By Kaylee Brewster
“Kin” bites off more than it can chew with dual plots and an undeveloped duo, making it more of a mess than a movie.
Eli (Myles Truitt) lives with his dad (Dennis Quaid) when his brother Jimmy (Jack Reynor) returns home from prison. It doesn’t take long for Jimmy to get into trouble with some “friends” he owes money to, and the brothers must work together to protect each other.
Oh, and Eli finds a mysterious futuristic gun only he can operate, which is powerful enough to blast a house in half.
That’s the main problem with “Kin” — it’s really two movies. One movie is about brothers bonding while a group of ruthless thugs are after them. The other is the story of a kid who finds an all-powerful weapon. The two would be whole, complete films by themselves, but blending them together into one only makes “Kin” half a film.
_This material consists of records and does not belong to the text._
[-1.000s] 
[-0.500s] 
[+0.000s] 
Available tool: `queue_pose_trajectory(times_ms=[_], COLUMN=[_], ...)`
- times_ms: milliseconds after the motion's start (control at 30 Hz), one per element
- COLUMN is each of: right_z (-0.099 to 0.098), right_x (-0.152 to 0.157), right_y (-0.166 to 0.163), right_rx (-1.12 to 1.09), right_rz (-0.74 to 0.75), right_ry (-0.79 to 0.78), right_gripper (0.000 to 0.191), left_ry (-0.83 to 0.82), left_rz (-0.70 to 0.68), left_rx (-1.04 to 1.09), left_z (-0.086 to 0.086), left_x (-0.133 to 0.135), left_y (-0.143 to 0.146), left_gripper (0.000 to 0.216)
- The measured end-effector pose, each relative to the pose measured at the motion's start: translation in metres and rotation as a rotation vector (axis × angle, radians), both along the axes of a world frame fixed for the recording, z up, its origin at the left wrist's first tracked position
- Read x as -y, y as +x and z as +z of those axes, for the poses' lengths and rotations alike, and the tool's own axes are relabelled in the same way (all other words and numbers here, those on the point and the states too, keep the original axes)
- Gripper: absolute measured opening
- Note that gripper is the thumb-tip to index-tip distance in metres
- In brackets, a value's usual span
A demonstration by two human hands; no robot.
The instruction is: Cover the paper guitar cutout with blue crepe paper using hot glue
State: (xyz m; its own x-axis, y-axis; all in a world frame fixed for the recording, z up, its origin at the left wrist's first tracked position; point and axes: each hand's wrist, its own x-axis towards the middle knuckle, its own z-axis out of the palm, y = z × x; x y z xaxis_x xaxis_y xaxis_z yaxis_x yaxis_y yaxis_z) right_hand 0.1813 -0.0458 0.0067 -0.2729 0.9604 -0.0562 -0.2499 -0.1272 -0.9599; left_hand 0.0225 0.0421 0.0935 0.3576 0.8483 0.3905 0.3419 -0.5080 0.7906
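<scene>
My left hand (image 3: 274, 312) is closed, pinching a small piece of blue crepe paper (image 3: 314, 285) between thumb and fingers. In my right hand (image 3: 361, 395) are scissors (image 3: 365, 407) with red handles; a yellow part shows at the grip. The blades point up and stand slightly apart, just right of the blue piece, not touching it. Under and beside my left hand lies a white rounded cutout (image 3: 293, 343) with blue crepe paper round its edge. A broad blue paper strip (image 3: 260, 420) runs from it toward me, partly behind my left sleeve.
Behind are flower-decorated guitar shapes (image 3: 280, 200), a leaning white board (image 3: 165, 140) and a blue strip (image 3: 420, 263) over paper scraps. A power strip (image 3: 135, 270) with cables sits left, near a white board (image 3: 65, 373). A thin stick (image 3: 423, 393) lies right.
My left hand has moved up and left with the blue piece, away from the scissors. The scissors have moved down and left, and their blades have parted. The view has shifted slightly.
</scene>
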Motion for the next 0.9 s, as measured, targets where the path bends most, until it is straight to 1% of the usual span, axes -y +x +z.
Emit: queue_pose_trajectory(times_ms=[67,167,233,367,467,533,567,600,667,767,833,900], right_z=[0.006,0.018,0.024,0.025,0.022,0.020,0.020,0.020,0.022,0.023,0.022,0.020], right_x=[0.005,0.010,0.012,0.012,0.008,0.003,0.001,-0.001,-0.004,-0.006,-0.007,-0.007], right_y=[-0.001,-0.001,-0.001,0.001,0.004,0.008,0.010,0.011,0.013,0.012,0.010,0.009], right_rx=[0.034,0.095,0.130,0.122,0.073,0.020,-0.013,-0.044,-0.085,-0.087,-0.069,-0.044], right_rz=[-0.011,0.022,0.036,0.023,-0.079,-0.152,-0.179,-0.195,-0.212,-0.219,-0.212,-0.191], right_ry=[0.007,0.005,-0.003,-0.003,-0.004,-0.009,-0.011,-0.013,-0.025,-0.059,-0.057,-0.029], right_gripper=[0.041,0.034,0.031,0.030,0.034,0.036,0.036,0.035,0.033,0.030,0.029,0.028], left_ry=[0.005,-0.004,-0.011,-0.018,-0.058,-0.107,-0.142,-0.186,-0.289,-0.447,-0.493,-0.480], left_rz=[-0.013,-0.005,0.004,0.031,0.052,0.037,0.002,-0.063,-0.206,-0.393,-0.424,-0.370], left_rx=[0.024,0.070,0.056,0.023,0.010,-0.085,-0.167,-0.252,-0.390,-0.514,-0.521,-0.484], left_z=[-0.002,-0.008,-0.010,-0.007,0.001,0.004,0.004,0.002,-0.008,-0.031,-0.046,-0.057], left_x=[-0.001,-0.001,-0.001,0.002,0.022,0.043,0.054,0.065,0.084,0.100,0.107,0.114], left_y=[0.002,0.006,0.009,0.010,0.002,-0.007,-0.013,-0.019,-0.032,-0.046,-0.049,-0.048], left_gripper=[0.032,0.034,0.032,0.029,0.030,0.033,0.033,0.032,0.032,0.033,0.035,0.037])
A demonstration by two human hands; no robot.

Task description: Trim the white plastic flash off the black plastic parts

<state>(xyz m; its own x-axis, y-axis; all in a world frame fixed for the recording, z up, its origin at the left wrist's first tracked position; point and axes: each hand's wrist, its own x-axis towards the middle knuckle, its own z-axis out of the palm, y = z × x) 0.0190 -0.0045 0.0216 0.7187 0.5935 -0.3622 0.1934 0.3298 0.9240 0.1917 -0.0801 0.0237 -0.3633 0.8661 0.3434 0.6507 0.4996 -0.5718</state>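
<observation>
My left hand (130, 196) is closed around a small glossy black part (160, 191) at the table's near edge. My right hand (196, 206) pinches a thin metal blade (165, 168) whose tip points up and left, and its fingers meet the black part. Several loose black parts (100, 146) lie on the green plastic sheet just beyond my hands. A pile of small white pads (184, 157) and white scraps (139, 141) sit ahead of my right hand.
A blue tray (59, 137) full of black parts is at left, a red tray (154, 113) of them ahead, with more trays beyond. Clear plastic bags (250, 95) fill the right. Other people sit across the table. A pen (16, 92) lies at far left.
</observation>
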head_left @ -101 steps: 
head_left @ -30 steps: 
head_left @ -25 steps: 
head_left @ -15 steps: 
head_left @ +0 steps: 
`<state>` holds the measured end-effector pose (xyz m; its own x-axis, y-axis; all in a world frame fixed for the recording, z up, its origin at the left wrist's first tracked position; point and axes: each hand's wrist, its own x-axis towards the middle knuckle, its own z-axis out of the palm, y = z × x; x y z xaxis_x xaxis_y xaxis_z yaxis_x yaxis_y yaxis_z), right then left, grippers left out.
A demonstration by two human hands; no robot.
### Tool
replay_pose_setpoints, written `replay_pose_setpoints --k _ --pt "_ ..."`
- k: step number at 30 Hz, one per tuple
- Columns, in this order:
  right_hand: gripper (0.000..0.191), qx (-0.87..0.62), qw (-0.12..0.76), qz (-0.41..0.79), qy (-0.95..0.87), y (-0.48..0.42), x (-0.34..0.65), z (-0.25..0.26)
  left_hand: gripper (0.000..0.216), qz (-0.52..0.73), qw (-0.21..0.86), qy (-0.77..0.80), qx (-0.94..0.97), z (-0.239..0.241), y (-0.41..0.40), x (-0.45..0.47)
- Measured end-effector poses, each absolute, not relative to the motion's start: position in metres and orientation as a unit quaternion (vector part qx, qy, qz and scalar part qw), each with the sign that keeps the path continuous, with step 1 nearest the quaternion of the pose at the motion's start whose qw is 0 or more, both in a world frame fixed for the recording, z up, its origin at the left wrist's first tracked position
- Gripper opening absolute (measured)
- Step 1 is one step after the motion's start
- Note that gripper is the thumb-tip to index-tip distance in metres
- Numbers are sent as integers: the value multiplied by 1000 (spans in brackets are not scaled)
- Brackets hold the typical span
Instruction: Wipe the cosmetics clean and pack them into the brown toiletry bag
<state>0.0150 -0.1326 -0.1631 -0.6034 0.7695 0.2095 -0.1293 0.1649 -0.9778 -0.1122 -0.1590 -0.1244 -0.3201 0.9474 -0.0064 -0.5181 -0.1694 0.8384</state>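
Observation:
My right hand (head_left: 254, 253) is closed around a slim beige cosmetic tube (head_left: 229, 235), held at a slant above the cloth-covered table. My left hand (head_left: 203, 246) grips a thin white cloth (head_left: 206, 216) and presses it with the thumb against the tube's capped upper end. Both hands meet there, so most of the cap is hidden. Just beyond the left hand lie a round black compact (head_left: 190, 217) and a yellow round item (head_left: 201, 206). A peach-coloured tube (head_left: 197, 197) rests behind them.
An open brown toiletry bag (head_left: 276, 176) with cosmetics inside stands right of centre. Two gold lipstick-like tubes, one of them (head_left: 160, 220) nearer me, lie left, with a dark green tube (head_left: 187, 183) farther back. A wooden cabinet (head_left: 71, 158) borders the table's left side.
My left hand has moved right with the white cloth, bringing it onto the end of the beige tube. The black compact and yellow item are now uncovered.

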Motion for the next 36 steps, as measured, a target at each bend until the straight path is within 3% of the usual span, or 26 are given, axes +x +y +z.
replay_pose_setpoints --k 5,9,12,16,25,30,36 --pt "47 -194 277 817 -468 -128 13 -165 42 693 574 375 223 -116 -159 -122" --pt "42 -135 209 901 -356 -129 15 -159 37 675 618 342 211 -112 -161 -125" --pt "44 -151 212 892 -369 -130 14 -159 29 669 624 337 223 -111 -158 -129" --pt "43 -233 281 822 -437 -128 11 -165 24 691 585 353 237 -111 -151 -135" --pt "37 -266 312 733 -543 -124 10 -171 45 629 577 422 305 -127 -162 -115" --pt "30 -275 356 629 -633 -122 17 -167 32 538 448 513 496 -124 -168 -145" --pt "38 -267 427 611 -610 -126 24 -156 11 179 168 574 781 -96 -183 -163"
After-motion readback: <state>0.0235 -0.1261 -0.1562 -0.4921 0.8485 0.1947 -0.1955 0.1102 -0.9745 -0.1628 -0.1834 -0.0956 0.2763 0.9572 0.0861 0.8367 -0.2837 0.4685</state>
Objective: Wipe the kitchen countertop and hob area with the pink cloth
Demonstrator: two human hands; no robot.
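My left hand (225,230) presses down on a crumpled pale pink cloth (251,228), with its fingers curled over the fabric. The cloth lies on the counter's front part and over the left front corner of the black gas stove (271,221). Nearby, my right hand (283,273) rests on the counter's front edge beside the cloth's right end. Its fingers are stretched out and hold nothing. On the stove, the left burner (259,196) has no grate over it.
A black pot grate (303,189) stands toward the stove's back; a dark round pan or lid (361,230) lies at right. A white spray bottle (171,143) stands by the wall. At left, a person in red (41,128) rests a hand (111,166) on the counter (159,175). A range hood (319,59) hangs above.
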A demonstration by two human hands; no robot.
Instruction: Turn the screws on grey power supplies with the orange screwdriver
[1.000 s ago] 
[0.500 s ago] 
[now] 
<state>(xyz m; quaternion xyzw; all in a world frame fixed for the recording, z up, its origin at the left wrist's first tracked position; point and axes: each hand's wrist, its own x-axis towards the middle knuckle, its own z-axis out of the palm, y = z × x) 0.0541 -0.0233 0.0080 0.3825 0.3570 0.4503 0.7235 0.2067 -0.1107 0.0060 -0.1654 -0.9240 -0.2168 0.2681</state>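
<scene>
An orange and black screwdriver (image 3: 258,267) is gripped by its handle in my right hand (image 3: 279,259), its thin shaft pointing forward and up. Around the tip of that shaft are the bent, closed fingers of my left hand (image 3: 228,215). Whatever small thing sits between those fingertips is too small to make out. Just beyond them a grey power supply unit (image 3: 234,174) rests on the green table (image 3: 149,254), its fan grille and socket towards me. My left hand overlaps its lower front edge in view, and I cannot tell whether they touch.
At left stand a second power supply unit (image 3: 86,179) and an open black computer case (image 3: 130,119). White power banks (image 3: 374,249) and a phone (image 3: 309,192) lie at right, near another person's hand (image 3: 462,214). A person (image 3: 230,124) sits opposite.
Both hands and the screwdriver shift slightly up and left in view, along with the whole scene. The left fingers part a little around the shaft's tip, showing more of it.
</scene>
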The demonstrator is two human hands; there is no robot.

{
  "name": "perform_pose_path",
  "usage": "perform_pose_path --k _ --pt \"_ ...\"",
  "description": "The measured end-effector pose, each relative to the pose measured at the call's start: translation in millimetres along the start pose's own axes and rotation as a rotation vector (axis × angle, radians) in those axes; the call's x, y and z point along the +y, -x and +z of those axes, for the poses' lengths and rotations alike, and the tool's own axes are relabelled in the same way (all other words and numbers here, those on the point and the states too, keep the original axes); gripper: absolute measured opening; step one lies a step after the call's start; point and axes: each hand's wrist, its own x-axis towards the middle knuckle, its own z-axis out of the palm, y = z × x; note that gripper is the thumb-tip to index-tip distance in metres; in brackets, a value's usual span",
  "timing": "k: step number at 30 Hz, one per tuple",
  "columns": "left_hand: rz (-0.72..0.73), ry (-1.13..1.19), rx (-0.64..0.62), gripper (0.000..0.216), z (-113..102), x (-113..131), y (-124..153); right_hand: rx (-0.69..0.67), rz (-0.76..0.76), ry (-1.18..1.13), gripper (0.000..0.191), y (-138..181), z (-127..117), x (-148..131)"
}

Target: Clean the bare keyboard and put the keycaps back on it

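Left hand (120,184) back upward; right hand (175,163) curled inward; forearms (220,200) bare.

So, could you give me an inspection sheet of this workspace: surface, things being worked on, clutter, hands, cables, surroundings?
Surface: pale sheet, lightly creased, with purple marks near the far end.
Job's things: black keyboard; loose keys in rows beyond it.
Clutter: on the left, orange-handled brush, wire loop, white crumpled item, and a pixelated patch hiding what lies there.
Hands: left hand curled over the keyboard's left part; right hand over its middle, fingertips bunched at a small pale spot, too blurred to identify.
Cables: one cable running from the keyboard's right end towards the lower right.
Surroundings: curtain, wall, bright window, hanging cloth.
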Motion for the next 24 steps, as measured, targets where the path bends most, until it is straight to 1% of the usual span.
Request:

The dual plots interrupt the film’s pace. One scene has Eli and Jimmy laughing and talking in a realistic setting, then all of a sudden Eli is blasting baddies into nothingness with sci-fi tech. The disjointed feel only gets worse as the film progresses, right up to the ending, which seems to come straight out of left field. The audience is left with more questions than answers and is left, ultimately, unsatisfied.
The actors do a decent job. While this is supposed to be Eli’s movie, brother Jimmy steals all the attention, as siblings often do. In this case you can blame the writers for not developing Eli’s character and giving him nothing to do. He mostly does what his brother tells him, which mainly involves holding the gun. As he holds the gun, he seems afraid, and that is his main contribution to the entire film.
Eli also shows no development. He starts off as a good kid with a few flaws; by the end he’s just a good kid.
Big brother on the other hand is another story.
Jimmy is given all the decisions; his choices move the plot forward. He’s a complicated character who wants to do the right thing but seems unable to do so. He grows as he begins to think about how his actions affect Eli.
When the secondary role is given more choices, dialogue and development than the main character, it makes the whole film feel lopsided.
That’s “Kin” in a nutshell. Directors Jonathan and Josh Baker and writer Daniel Casey can’t seem to balance story and character. The film never rights itself and slowly sinks from beginning credits to end.